Dataset extract ::

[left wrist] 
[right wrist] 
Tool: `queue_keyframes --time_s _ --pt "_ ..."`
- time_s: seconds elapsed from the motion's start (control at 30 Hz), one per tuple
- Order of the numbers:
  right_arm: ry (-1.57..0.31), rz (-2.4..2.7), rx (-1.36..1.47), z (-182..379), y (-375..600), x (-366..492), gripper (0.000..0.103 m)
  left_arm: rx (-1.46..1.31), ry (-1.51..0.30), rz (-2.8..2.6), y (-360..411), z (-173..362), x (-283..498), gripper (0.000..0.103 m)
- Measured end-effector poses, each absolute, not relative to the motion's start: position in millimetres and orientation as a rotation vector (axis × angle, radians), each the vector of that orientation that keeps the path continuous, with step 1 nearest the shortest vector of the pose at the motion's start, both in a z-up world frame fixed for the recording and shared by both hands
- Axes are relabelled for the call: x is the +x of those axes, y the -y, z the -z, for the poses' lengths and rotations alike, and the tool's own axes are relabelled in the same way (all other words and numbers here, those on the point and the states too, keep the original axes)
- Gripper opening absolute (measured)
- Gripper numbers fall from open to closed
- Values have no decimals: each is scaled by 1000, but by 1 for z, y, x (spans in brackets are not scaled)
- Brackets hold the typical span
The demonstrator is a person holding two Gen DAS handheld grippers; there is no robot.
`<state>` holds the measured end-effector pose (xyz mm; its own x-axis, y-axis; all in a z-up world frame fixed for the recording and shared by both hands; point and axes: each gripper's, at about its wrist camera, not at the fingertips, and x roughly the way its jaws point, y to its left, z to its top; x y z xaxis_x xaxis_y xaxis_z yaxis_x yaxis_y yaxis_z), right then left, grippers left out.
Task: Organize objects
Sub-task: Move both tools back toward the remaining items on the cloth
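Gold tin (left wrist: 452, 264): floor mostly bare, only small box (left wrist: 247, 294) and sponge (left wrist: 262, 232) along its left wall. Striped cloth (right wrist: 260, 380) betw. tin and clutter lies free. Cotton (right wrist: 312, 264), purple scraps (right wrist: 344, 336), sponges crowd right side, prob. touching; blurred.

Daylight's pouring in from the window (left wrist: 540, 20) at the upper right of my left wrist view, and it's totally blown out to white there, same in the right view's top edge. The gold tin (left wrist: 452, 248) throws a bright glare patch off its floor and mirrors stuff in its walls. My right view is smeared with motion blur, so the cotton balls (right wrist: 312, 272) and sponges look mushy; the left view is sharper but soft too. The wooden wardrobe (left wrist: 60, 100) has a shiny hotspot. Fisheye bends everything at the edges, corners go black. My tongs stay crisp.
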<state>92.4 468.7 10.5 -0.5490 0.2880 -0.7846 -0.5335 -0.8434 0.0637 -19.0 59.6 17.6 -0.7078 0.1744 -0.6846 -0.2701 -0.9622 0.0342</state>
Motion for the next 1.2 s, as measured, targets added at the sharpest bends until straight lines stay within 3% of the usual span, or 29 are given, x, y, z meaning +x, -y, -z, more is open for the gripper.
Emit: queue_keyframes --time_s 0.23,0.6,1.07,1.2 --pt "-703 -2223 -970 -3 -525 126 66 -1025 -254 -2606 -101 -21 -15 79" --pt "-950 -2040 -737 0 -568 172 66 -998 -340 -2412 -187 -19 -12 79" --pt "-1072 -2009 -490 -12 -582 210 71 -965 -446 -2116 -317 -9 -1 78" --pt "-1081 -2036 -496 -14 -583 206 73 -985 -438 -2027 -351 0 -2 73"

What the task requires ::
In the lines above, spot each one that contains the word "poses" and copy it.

Solution to this problem ::
- Measured end-effector poses, each absolute, not relative to the motion's start: position in millimetres and orientation as a rotation vector (axis × angle, radians), each the vector of that orientation that keeps the path continuous, with step 1 nearest the shortest vector of the pose at the motion's start, both in a z-up world frame fixed for the recording and shared by both hands
- Axes are relabelled for the call: x is the +x of those axes, y the -y, z the -z, for the poses' lengths and rotations alike, and the tool's own axes are relabelled in the same way (all other words and numbers here, those on the point and the states too, keep the original axes)

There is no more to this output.